The procedure was performed under sterile conditions while the patient was in the prone position. The transforaminal injection was performed based on the entry of the spinal nerve root into the foramen at the level of spinal canal stenosis. A 22-gauge needle (Bella-D Coudé®) was inserted into the stenosis of the spinal canal, followed by an injection of 0.5 mL of contrast media (omnipaque 300 mg/mL) and, if necessary, additional contrast media before the injection of ropivacaine 0.2% 4 mL plus 25 IU calcitonin in the transforaminal space on each side. A fluoroscope was used to increase the accuracy and optimality of exposure.

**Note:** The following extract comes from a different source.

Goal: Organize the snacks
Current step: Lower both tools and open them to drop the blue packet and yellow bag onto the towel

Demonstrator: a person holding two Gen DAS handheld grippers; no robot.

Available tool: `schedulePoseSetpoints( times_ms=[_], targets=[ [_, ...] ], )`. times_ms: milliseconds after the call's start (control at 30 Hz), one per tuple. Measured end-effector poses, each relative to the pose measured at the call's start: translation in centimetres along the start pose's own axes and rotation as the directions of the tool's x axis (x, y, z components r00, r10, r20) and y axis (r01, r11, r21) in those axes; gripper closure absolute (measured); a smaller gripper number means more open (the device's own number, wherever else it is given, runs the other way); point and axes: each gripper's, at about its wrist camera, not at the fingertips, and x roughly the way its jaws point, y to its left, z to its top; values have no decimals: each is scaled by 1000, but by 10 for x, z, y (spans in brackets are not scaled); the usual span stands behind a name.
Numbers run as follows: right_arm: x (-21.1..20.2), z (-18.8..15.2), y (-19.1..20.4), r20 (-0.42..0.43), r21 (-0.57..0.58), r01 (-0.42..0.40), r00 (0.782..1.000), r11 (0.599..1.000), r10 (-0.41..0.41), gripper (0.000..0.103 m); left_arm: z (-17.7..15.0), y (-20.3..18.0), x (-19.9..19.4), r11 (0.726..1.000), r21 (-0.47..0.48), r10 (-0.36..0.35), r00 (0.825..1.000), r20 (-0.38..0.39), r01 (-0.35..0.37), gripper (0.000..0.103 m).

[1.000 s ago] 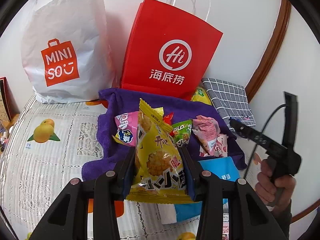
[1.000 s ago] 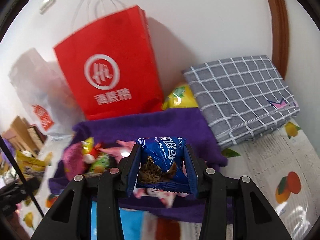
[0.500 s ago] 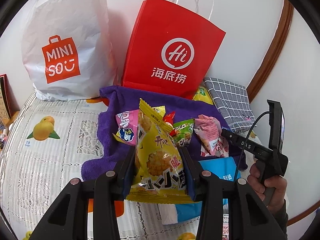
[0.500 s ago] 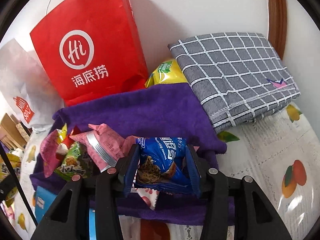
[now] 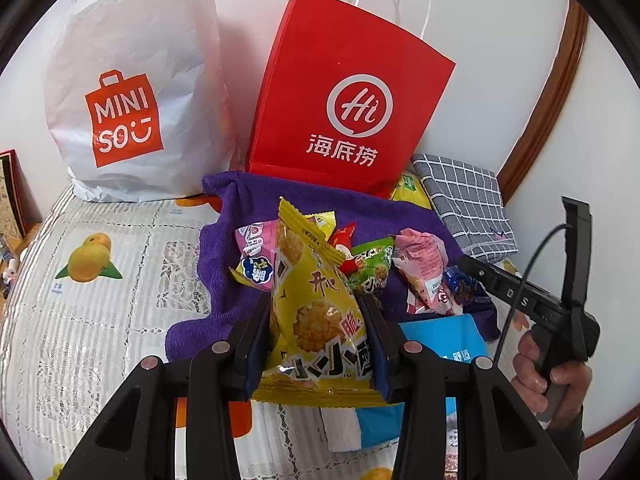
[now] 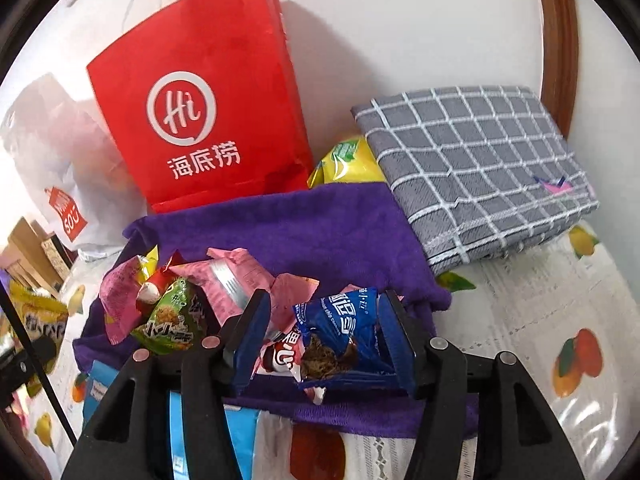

3.7. Caudal Epidural Injection of Calcitonin

The procedure was conducted in a sterile environment, with the patient lying prone. The sacral hiatus was identified, and 3 mL of lidocaine was applied to the skin and ligament covering it. Vital signs were continuously monitored. A 19-gauge Tuohy needle was inserted at a 45-degree angle between the sacral horns into the sacral hiatus, following an upward path until it reached the epidural space through the sacrococcygeal ligament. An aspiration test and a “hoosh” test were performed to confirm proper needle placement (20), and placement was verified using a C-arm with lateral and anterior-posterior views after injecting contrast. Subsequently, ropivacaine 0.2% (8 mL) plus 50 IU of calcitonin was injected.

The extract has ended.